### Work instructions
Return the records below from the line containing "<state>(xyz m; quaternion" onward, exactly, through and including the last line.

### Input data
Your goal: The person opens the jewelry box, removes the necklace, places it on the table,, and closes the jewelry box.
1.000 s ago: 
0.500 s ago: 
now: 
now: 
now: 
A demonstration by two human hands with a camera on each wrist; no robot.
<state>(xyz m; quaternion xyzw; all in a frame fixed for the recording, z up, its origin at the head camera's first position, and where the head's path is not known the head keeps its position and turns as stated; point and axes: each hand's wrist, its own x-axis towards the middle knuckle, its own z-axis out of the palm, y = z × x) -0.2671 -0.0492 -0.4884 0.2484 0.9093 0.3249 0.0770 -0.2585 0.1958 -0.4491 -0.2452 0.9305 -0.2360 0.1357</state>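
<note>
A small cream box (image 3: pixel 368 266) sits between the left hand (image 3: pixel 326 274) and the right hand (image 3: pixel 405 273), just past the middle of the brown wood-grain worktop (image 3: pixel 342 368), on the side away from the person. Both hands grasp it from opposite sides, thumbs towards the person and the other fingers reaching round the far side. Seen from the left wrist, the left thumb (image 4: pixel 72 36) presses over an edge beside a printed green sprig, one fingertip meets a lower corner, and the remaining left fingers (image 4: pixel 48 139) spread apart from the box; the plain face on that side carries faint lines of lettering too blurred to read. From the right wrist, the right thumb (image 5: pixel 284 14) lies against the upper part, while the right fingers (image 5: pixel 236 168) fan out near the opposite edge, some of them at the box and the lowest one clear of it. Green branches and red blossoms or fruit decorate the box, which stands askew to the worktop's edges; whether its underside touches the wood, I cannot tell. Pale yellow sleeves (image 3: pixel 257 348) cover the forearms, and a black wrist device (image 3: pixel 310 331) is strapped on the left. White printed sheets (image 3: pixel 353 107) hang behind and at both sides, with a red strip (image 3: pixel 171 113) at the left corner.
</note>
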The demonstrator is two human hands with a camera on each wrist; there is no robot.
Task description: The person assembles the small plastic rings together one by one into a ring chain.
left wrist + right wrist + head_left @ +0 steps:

### Written answer
<state>(xyz m; quaternion xyzw; all in a frame fixed for the recording, z up, its origin at the head camera's first position, and where the head's path is not known the head keeps its position and turns as stated; point and axes: each hand's wrist, its own x-axis towards the middle knuckle, its own z-axis out of the palm, y = z × x) -0.2671 -0.0492 -0.4884 0.2484 0.9093 0.3249 0.0770 -0.2585 0.1958 -0.4491 -0.2452 0.9305 -0.2360 0.1357</state>
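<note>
A small cream box (image 3: pixel 368 266) sits between the left hand (image 3: pixel 326 274) and the right hand (image 3: pixel 405 273), just past the middle of the brown wood-grain worktop (image 3: pixel 342 368), on the side away from the person. Both hands grasp it from opposite sides, thumbs towards the person and the other fingers reaching round the far side. Seen from the left wrist, the left thumb (image 4: pixel 72 36) presses over an edge beside a printed green sprig, one fingertip meets a lower corner, and the remaining left fingers (image 4: pixel 48 139) spread apart from the box; the plain face on that side carries faint lines of lettering too blurred to read. From the right wrist, the right thumb (image 5: pixel 284 14) lies against the upper part, while the right fingers (image 5: pixel 236 168) fan out near the opposite edge, some of them at the box and the lowest one clear of it. Green branches and red blossoms or fruit decorate the box, which stands askew to the worktop's edges; whether its underside touches the wood, I cannot tell. Pale yellow sleeves (image 3: pixel 257 348) cover the forearms, and a black wrist device (image 3: pixel 310 331) is strapped on the left. White printed sheets (image 3: pixel 353 107) hang behind and at both sides, with a red strip (image 3: pixel 171 113) at the left corner.
</note>
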The demonstrator is two human hands with a camera on each wrist; there is no robot.
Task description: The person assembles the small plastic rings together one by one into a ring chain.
left wrist + right wrist + head_left @ +0 steps:

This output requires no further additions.